_Description of the task_.
Nothing but the lines from the one with "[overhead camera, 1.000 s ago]" through the end of the listing should be reproduced, each exactly and with pictures omitted.

_ _ _

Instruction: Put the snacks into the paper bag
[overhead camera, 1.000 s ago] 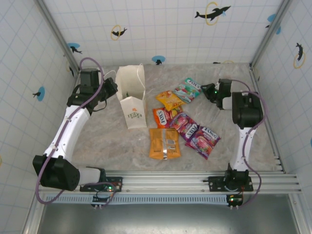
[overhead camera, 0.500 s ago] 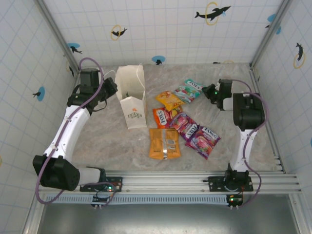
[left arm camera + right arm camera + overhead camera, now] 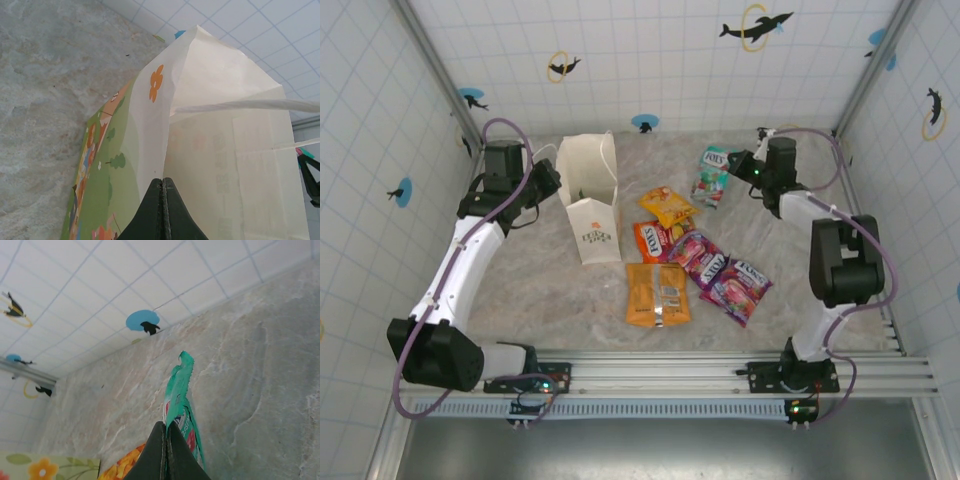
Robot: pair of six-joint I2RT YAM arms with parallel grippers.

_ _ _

_Problem solution_.
[overhead camera, 1.000 s ago] 
[overhead camera, 0.500 s ago] 
[left arm camera + right arm camera + overhead camera, now] 
Robot: pair of six-joint I2RT YAM arms with parallel grippers.

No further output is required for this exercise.